- **Dataset section**
[Start of Attachment]

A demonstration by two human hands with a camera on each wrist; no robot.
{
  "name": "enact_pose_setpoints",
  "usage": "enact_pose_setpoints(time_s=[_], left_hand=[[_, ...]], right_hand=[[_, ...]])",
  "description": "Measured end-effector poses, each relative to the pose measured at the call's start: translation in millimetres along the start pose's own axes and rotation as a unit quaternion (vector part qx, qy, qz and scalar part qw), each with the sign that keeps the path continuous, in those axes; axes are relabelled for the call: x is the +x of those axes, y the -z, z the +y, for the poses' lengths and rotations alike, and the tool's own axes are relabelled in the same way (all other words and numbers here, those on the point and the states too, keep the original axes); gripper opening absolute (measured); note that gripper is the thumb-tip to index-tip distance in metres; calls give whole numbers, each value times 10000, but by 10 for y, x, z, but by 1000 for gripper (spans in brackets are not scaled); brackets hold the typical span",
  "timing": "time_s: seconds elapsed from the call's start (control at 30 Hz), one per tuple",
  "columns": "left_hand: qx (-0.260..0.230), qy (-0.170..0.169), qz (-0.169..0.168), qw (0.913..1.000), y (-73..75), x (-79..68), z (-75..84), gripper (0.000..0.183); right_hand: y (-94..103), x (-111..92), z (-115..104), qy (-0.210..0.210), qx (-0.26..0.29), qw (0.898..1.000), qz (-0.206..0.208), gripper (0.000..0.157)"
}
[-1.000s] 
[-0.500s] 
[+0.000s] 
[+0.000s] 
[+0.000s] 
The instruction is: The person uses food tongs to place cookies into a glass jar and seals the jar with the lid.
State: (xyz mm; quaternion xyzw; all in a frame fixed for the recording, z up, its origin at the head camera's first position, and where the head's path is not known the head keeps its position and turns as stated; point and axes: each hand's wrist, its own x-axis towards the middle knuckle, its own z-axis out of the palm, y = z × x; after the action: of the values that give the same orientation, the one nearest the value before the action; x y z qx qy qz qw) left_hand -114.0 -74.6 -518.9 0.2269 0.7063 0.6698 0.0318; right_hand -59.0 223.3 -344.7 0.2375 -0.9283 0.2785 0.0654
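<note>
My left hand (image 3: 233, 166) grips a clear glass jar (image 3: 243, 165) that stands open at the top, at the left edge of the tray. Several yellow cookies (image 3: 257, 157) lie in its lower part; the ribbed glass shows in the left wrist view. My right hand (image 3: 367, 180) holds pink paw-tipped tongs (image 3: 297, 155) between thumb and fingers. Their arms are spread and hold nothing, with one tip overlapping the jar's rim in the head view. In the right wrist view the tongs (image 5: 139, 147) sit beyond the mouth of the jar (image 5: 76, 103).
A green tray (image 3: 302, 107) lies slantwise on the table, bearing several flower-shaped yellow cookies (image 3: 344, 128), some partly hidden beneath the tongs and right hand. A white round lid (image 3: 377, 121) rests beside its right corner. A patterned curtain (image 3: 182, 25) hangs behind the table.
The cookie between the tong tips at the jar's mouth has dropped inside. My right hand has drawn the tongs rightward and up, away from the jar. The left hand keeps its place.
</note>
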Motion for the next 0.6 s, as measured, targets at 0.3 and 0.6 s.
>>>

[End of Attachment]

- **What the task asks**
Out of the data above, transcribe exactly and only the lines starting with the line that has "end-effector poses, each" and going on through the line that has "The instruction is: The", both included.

- **Reply to the exercise**
  "description": "Measured end-effector poses, each relative to the pose measured at the call's start: translation in millimetres along the start pose's own axes and rotation as a unit quaternion (vector part qx, qy, qz and scalar part qw), each with the sign that keeps the path continuous, in those axes; axes are relabelled for the call: x is the +x of those axes, y the -z, z the +y, for the poses' lengths and rotations alike, and the tool's own axes are relabelled in the same way (all other words and numbers here, those on the point and the states too, keep the original axes); gripper opening absolute (measured); note that gripper is the thumb-tip to index-tip distance in metres; calls give whole numbers, each value times 10000, but by 10 for y, x, z, but by 1000 for gripper (spans in brackets are not scaled); brackets hold the typical span",
  "timing": "time_s: seconds elapsed from the call's start (control at 30 Hz), one per tuple",
  "columns": "left_hand: qx (-0.260..0.230), qy (-0.170..0.169), qz (-0.169..0.168), qw (0.913..1.000), y (-73..75), x (-79..68), z (-75..84), gripper (0.000..0.183); right_hand: y (-94..103), x (-111..92), z (-115..104), qy (-0.210..0.210), qx (-0.26..0.29), qw (0.898..1.000), qz (-0.206..0.208), gripper (0.000..0.157)"
}
[-1.000s] 
[-0.500s] 
[+0.000s] 
[+0.000s] 
[+0.000s] 
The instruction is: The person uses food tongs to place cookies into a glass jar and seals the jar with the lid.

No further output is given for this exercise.